There is power in the argument made by the author of this letter. Every animal sacrificed for the altar in the temple did not return to the flock. Yet Christ was crucified before the entire nation on a cross. He was sealed in a tomb, not just sealed but guarded because the teachers of the law listened to Jesus as he taught and they knew that he said destroy this temple and I will raise it up in three days. They placed guards at the tomb because they knew that something might happen, because they knew that this same Jesus had restored to life a man that had been buried several days in tomb. Jesus laid in that tomb surrounded by guards, yet on the third day the stone was rolled away and the tomb was empty of everything but the grave clothes. The tomb was empty, and everyone knew it because they had put a seal on the stone. Now they must explain why. The disciples claimed that Jesus was restored to life. Not just one or two, but scripture tells us that he appeared and ate with all the disciples, and to his unbelieving brother, and to the seventy, and Paul tells us Jesus appeared to more than five hundred at the same time. Jesus rose from the dead. Death is the penalty of sin, yet Jesus overcame death and is restored to life. We that believe are joined into that life, even though we face death we know that Jesus is the resurrection and the life, because he has faithfully proven this.
Why continue to strive with empty rituals of righteousness? Why do we continue to struggle to merit God’s acceptance through our own actions and abilities? Why do we continue to try to prove to those around us that we are good enough in ourselves? All have sinned and fallen short of the glory of God. Not one of us is righteous in ourselves. But while we were still sinners Christ died for us. While we still lacked faith, Christ rose for us. And while we still struggle Christ speaks for us to his Father, saying they are my friends.
“Let us hold fast to the confession of our hope without wavering,” the author says. “And let us consider how to stir up one another to love and good works.” This takes us back to peer pressure. The term to stir up is to provoke. Usually this is a negative thought, but just as we can be provoked or irritated enough to participate in the lusts of this world, we can also be provoked or encouraged to do good. The author encourages us, to turn away from the pressures of the religious, and the world and to focus on something greater. Provoke each other to love, and to good works. This is not empty attempts of righteousness to gain God’s favor, but participation in what Jesus has started in us. He has removed the sting of death and given us the hope of life everlasting through him. Our sins are forgotten by God, and Jesus is whispering in the Father’s ear that we are his friends so we can boldly approach God not as creatures but as restored members of God’s divinely appointed steward of the earth. We can once again assist God in making the entire earth into Eden where we can once more walk with God.

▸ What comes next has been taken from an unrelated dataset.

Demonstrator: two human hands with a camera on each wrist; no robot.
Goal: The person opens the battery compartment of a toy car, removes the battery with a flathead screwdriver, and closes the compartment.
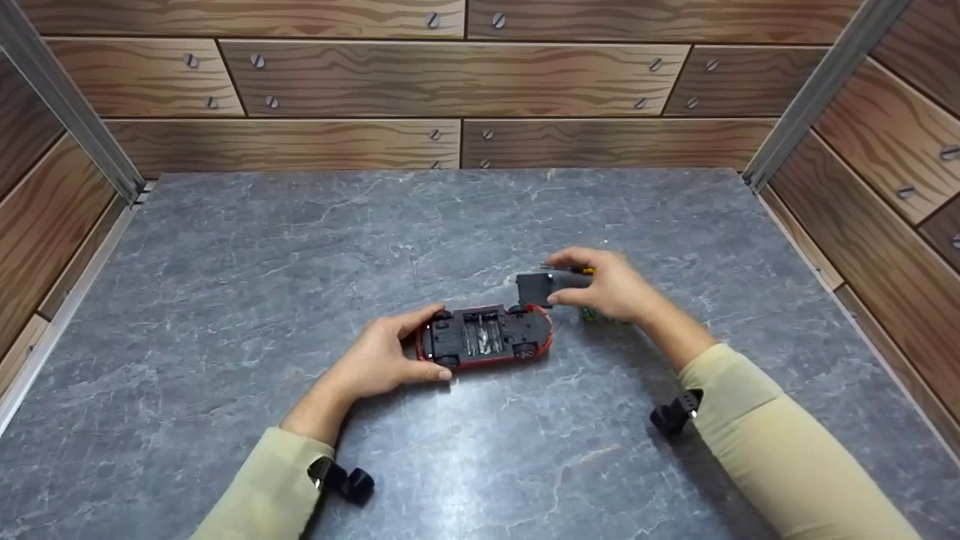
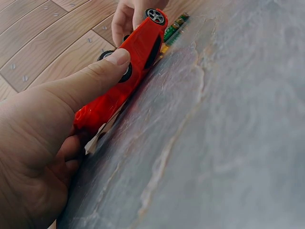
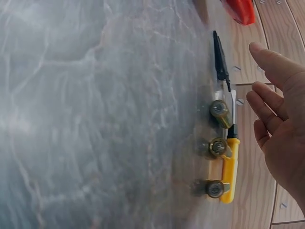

Let us become people of encouragement. Let us be tributaries of God’s love and blessing to others. Let us become people loving God, embracing the Holy Spirit, and living the love of Christ with others. Let us become Friends of God. This is all ours through the freely given grace provided to us through Jesus. Who passed through the heavens to become the son of man, who was sacrificed outside the city and buried in a tomb, and who rose again to overcome death and restore us to life. Let us not neglect meeting together to celebrate our hope. And let us be provoked not to anger or sin, but to love and good works.